One of the biggest stars to emerge from the Pro-Am series, Mackenzie says the concept worked perfectly. “The idea was to put the emphasis on rider skill rather than machine superiority and it worked brilliantly.”
Another big name to emerge from the series, Alan Carter, agrees. In 1983, Carter became the youngest rider ever to win a Grand Prix when he won the 250cc race at Le Mans aged just 18. “That kind of one-make race series has been copied a lot with things like the Harley-Davidson XR1200 Challenge and the Yamaha R6 Cup but nothing has worked quite as well.”
And work Pro-Am did. Race day spectators and ITV World of Sport viewers were captivated by the kind of no-holds-barred, full-contact racing that made Grands Prix look lame. The Pro-Am race became the highlight of every meeting it appeared at. “Once we got TV exposure it was enormous,” Smith said. “At the races, all the top riders and sponsors came out of the garages and into pit lane to watch the Pro-Am race because it was, literally, fairing-bashing all the way.”
In Pro-Am, anything went. “We got up to stuff that you’d never get away with in any other racing class,” Mackenzie said. “We used to dab each other’s’ front brakes going along the straights, pull on the pillion grab rail of the rider in front to get a tow, and even hold our own front forks or stretch a leg out over the pillion seat to make a more aerodynamic shape on the bike.”
With such extreme riding techniques, crashes were inevitable. Fortunately, Yamaha picked up the bill for those as well. “The spares budget was probably the biggest part of the financial commitment on behalf of Yamaha!” Smith admitted. “But we eventually renovated the bikes back into road-legal trim and sold them through dealers.”
And besides all the action on-track, a paddock full of testosterone-fuelled teenagers ensured there was further entertainment at every round. “All the lads who raced in the series were pals so we’d have a few pints, try to screw a few birds, and race our motorbikes,” Carter laughed. “I mean, what more could you want from a weekend?
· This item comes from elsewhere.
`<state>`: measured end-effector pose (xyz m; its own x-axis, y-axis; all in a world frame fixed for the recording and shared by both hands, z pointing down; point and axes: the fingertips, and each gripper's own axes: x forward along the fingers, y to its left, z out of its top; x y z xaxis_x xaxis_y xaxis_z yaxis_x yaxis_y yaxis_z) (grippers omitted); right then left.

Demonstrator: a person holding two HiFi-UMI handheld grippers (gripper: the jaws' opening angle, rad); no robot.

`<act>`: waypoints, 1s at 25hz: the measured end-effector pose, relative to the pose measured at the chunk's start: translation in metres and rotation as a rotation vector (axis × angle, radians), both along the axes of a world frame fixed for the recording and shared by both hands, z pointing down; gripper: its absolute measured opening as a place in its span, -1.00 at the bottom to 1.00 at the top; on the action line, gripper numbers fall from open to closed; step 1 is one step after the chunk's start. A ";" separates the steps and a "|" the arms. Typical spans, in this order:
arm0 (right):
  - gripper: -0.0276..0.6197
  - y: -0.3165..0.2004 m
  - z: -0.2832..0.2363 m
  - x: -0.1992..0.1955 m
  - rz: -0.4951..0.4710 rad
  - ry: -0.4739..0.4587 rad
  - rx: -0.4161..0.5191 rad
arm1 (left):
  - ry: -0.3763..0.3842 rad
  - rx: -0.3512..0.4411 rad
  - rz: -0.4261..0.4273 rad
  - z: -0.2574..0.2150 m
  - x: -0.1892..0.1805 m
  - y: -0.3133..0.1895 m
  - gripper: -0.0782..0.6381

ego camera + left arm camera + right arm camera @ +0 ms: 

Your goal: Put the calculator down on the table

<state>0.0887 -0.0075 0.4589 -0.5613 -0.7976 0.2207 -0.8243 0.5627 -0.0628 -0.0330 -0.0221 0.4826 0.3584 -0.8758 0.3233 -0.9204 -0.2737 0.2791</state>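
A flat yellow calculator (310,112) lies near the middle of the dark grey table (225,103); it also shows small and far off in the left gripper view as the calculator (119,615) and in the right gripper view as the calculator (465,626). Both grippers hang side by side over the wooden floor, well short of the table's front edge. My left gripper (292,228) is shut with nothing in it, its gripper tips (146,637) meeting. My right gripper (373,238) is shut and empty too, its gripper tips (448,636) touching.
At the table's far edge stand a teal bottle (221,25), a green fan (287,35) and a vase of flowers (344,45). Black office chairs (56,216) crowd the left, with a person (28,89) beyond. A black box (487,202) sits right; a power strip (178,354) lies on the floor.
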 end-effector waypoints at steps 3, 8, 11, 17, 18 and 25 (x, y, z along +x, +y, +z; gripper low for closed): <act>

It was like the pinnacle of life.”
The series came to a natural end in 1984 when it had effectively served its purpose in promoting the RD350LC. There have been many one-make series since then – beginning with Honda’s own CBR Challenge in 1987 – but none have caught the imagination quite like Pro-Am.
“No-one has really run a one-make race series the way we did,” Smith explained. “We did it the most costly way, for sure, by taking responsibility for all the bikes. It was a costly operation but it was a win-win situation for everybody involved.”
Some 31 years after the last Yamaha Pro-Am race, many of the original stars lined up on the grid as part of the British Grand Prix at Silverstone to relive their youths and re-discover their competitive spirit. 24 invited riders (see entry list) competed on identical Yamaha RD250s, having picked the keys out of a hat just as they did in the old days.
According to Mackenzie, plans are in motion to make the event a regular thing over the next couple of years, with jaunts to Europe – where the series also gained attention – being mooted for 2016 alongside another British date.
“We’ll get the bikes all prepped, and then try and make some plans,” he told Bikesport News. “The bikes are all there now, and it’s a complete package, so they’re really keen to do a bit more. They’ve got 30 bikes but there will only ever be 24 on the grid.
“There’s no dates in the diary but they’ll definitely have two or three events next year. The series was big in France and Germany as well, so they’re keen to maybe do an international event. In addition there’ll be at least one in the UK next year, but at the moment we just have to play it by ear.”